*** INPUT ***
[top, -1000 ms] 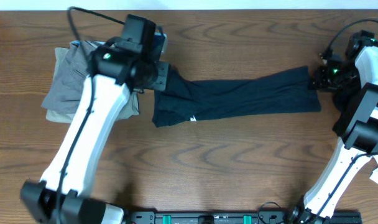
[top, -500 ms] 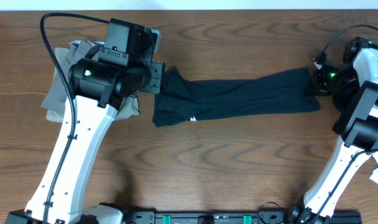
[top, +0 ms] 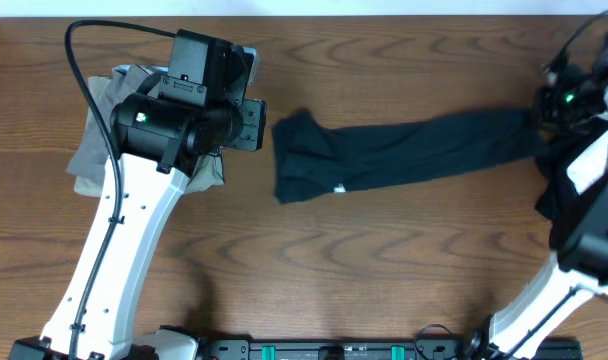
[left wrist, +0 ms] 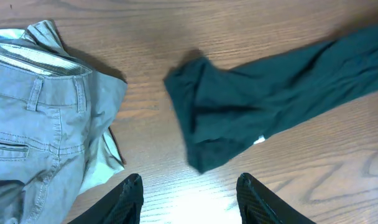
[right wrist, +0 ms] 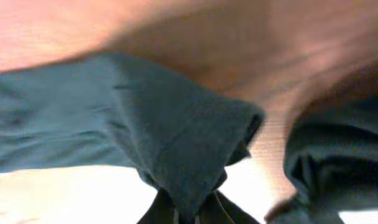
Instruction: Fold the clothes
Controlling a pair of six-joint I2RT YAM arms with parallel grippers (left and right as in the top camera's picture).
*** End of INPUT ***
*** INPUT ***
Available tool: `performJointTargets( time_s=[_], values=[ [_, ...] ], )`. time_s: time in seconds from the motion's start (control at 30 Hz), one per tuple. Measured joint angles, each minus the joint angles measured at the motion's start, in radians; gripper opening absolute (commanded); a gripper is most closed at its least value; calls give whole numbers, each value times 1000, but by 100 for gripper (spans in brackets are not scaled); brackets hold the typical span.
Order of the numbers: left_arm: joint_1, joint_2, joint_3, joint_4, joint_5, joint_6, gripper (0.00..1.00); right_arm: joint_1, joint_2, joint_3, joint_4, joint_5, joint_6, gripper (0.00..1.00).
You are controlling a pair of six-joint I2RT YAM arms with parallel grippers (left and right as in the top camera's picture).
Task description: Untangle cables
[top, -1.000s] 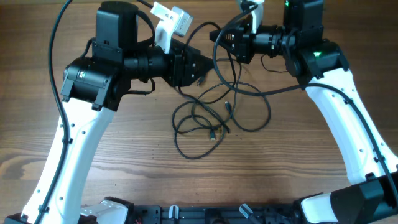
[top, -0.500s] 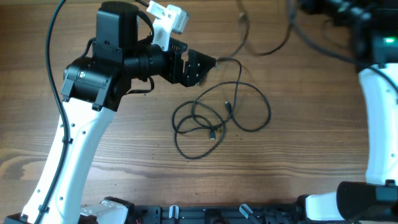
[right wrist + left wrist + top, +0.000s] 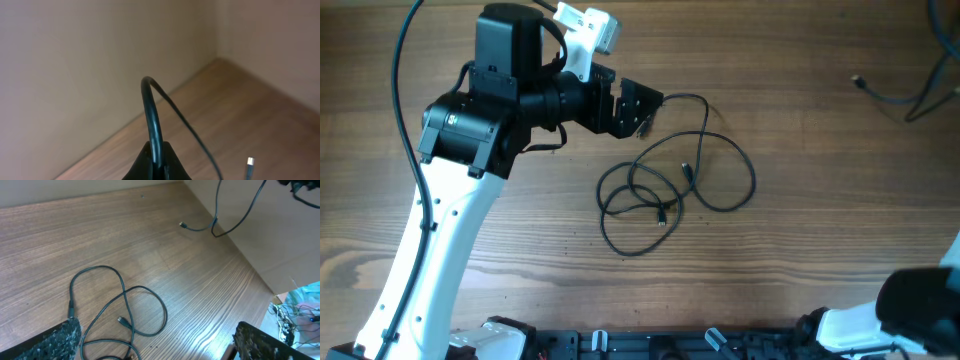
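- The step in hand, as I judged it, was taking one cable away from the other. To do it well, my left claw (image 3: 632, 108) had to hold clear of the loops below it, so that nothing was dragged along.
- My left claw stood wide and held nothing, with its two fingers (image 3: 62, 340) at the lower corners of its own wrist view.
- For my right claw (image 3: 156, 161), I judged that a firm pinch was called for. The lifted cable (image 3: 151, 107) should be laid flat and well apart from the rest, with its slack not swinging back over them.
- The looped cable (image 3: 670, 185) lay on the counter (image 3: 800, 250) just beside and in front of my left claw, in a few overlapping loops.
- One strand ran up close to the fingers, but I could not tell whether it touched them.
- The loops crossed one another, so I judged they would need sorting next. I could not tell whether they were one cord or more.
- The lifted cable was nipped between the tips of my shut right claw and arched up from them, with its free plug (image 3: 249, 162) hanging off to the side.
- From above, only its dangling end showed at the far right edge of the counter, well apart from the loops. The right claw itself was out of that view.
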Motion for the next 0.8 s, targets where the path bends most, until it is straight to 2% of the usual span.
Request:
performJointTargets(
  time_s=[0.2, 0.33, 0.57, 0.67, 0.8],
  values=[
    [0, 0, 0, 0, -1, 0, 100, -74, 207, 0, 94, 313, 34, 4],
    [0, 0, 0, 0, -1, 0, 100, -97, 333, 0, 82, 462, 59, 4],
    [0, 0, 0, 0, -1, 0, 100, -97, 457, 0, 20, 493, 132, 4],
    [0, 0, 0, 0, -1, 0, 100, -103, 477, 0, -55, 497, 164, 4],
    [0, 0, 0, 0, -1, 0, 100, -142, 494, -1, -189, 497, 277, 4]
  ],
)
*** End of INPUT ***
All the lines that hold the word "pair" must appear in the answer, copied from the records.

Controlling a pair of six-joint I2RT YAM arms with parallel grippers (left and right as in the top camera's picture).
You are controlling a pair of six-joint I2RT YAM arms with parallel grippers (left and right as in the top camera's picture).

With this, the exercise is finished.